» Work required
The complete listing below should be transcribed precisely.

» Entries shown
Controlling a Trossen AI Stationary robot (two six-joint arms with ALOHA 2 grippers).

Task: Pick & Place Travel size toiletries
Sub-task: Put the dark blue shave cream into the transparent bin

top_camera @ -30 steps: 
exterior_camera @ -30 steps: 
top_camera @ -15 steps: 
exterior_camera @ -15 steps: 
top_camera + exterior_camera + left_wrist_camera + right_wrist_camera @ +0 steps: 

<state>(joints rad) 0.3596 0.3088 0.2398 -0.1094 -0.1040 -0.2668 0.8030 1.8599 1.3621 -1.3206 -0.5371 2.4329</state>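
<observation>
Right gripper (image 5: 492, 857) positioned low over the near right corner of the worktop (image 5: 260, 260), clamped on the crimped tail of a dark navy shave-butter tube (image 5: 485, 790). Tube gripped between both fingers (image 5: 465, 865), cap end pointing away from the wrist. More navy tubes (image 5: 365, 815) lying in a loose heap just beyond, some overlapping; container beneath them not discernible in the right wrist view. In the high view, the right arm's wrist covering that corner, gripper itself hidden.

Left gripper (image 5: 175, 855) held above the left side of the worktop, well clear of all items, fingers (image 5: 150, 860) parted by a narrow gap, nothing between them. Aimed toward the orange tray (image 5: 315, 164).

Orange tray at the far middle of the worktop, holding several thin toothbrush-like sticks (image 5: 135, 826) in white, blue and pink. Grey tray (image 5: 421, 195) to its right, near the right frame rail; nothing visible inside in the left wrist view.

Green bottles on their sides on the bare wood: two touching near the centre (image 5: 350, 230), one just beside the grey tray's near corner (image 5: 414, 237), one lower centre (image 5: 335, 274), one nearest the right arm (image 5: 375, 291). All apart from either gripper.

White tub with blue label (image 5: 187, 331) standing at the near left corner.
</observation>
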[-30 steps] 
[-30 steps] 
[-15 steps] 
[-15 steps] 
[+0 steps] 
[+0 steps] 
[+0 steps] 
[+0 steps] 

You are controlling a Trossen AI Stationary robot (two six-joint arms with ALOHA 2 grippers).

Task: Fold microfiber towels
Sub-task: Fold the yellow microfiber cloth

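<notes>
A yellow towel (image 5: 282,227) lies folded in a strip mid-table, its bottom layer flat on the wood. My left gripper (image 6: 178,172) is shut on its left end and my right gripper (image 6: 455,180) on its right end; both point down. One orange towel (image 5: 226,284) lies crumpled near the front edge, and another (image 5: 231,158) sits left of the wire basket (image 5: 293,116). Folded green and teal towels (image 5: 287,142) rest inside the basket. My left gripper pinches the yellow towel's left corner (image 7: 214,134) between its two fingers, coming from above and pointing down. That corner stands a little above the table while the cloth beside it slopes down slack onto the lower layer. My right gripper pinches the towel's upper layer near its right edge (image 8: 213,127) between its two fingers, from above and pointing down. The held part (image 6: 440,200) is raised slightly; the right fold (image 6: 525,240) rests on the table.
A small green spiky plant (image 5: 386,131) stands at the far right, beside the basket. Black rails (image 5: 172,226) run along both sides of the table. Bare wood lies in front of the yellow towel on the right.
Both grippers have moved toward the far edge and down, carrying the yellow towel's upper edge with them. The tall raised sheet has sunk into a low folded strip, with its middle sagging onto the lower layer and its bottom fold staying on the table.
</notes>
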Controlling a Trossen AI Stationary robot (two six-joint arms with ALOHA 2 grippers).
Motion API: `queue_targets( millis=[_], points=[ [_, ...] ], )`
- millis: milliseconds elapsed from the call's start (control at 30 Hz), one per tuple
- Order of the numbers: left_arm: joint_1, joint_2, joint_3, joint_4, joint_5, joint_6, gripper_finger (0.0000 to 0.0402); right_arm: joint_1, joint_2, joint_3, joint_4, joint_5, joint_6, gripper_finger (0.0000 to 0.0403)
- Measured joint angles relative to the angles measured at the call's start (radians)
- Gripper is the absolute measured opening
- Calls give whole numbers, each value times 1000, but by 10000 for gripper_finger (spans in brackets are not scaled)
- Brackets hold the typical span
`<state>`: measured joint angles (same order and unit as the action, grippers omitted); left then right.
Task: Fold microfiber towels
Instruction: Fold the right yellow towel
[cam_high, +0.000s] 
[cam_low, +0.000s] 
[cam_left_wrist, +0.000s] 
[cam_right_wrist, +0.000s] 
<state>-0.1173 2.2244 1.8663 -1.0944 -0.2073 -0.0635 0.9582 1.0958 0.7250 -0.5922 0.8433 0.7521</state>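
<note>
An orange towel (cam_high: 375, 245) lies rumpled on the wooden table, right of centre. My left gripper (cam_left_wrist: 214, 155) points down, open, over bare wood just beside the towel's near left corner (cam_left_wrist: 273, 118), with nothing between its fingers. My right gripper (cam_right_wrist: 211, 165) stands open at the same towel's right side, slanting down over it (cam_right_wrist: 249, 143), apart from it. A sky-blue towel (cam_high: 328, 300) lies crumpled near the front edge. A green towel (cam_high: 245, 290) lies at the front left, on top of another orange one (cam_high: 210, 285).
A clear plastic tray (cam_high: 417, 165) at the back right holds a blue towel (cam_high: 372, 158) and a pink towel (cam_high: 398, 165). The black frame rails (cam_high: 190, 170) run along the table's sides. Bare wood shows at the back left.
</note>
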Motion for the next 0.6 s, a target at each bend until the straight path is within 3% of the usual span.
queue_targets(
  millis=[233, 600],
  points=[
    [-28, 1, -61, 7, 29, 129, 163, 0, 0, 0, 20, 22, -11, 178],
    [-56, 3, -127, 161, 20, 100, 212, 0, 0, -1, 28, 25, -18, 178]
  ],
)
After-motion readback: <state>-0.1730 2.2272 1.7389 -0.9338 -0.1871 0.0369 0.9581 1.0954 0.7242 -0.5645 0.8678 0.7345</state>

» Task solution
Controlling a Trossen AI Stationary robot (two six-joint arms with ALOHA 2 grippers).

Task: Pick & Place Travel size toiletries
Sub-task: Put the dark blue shave cream into the transparent bin

top_camera @ -30 steps: 
exterior_camera @ -30 steps: 
top_camera @ -15 steps: 
exterior_camera @ -15 steps: 
top_camera + exterior_camera + left_wrist_camera + right_wrist_camera @ +0 steps: 

<state>(joints rad) 0.3596 0.3088 0.2398 -0.1094 -0.1040 -0.2668 0.8030 1.8599 1.3621 -1.3206 -0.5371 2.4329</state>
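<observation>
Right gripper (image 5: 492, 857) positioned low over the near right corner of the worktop (image 5: 260, 260), clamped on the crimped tail of a dark navy shave-butter tube (image 5: 485, 790). Tube gripped between both fingers (image 5: 465, 865), cap end pointing away from the wrist. More navy tubes (image 5: 365, 815) lying in a loose heap just beyond, some overlapping; container beneath them not discernible in the right wrist view. In the high view, the right arm's wrist covering that corner, gripper itself hidden.

Left gripper (image 5: 175, 855) held above the left side of the worktop, well clear of all items, fingers (image 5: 150, 860) parted by a narrow gap, nothing between them. Aimed toward the orange tray (image 5: 315, 164).

Orange tray at the far middle of the worktop, holding several thin toothbrush-like sticks (image 5: 135, 826) in white, blue and pink. Grey tray (image 5: 421, 195) to its right, near the right frame rail; nothing visible inside in the left wrist view.

Green bottles on their sides on the bare wood: two touching near the centre (image 5: 350, 230), one just beside the grey tray's near corner (image 5: 414, 237), one lower centre (image 5: 335, 274), one nearest the right arm (image 5: 375, 291). All apart from either gripper.

White tub with blue label (image 5: 187, 331) standing at the near left corner.
</observation>
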[-30 steps] 
[-30 steps] 
[-15 steps] 
[-15 steps] 
[+0 steps] 
[+0 steps] 
[+0 steps] 
[+0 steps] 

You are controlling a Trossen AI Stationary robot (two six-joint arms with ALOHA 2 grippers).

Task: Fold microfiber towels
Sub-task: Fold the yellow microfiber cloth

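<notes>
A yellow towel (image 5: 282,227) lies folded in a strip mid-table, its bottom layer flat on the wood. My left gripper (image 6: 178,172) is shut on its left end and my right gripper (image 6: 455,180) on its right end; both point down. One orange towel (image 5: 226,284) lies crumpled near the front edge, and another (image 5: 231,158) sits left of the wire basket (image 5: 293,116). Folded green and teal towels (image 5: 287,142) rest inside the basket. My left gripper pinches the yellow towel's left corner (image 7: 214,134) between its two fingers, coming from above and pointing down. That corner stands a little above the table while the cloth beside it slopes down slack onto the lower layer. My right gripper pinches the towel's upper layer near its right edge (image 8: 213,127) between its two fingers, from above and pointing down. The held part (image 6: 440,200) is raised slightly; the right fold (image 6: 525,240) rests on the table.
A small green spiky plant (image 5: 386,131) stands at the far right, beside the basket. Black rails (image 5: 172,226) run along both sides of the table. Bare wood lies in front of the yellow towel on the right.
Both grippers have moved toward the far edge and down, carrying the yellow towel's upper edge with them. The tall raised sheet has sunk into a low folded strip, with its middle sagging onto the lower layer and its bottom fold staying on the table.
</notes>
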Controlling a Trossen AI Stationary robot (two six-joint arms with ALOHA 2 grippers).
Motion API: `queue_targets( millis=[_], points=[ [_, ...] ], )`
- millis: milliseconds elapsed from the call's start (control at 30 Hz), one per tuple
- Order of the numbers: left_arm: joint_1, joint_2, joint_3, joint_4, joint_5, joint_6, gripper_finger (0.0000 to 0.0402); right_arm: joint_1, joint_2, joint_3, joint_4, joint_5, joint_6, gripper_finger (0.0000 to 0.0403)
- Measured joint angles relative to the angles measured at the call's start (radians)
- Gripper is the absolute measured opening
- Calls give whole numbers, each value times 1000, but by 10000 for gripper_finger (spans in brackets are not scaled)
- Brackets hold the typical span
`<state>`: measured joint angles (same order and unit as the action, grippers omitted); left then right.
Task: Fold microfiber towels
Instruction: Fold the right yellow towel
[cam_high, +0.000s] 
[cam_low, +0.000s] 
[cam_left_wrist, +0.000s] 
[cam_right_wrist, +0.000s] 
<state>-0.1173 2.2244 1.8663 -1.0944 -0.2073 -0.0635 0.9582 1.0958 0.7250 -0.5922 0.8433 0.7521</state>
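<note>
An orange towel (cam_high: 375, 245) lies rumpled on the wooden table, right of centre. My left gripper (cam_left_wrist: 214, 155) points down, open, over bare wood just beside the towel's near left corner (cam_left_wrist: 273, 118), with nothing between its fingers. My right gripper (cam_right_wrist: 211, 165) stands open at the same towel's right side, slanting down over it (cam_right_wrist: 249, 143), apart from it. A sky-blue towel (cam_high: 328, 300) lies crumpled near the front edge. A green towel (cam_high: 245, 290) lies at the front left, on top of another orange one (cam_high: 210, 285).
A clear plastic tray (cam_high: 417, 165) at the back right holds a blue towel (cam_high: 372, 158) and a pink towel (cam_high: 398, 165). The black frame rails (cam_high: 190, 170) run along the table's sides. Bare wood shows at the back left.
</note>
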Motion for the next 0.6 s, a target at each bend until the straight path is within 3% of the usual span.
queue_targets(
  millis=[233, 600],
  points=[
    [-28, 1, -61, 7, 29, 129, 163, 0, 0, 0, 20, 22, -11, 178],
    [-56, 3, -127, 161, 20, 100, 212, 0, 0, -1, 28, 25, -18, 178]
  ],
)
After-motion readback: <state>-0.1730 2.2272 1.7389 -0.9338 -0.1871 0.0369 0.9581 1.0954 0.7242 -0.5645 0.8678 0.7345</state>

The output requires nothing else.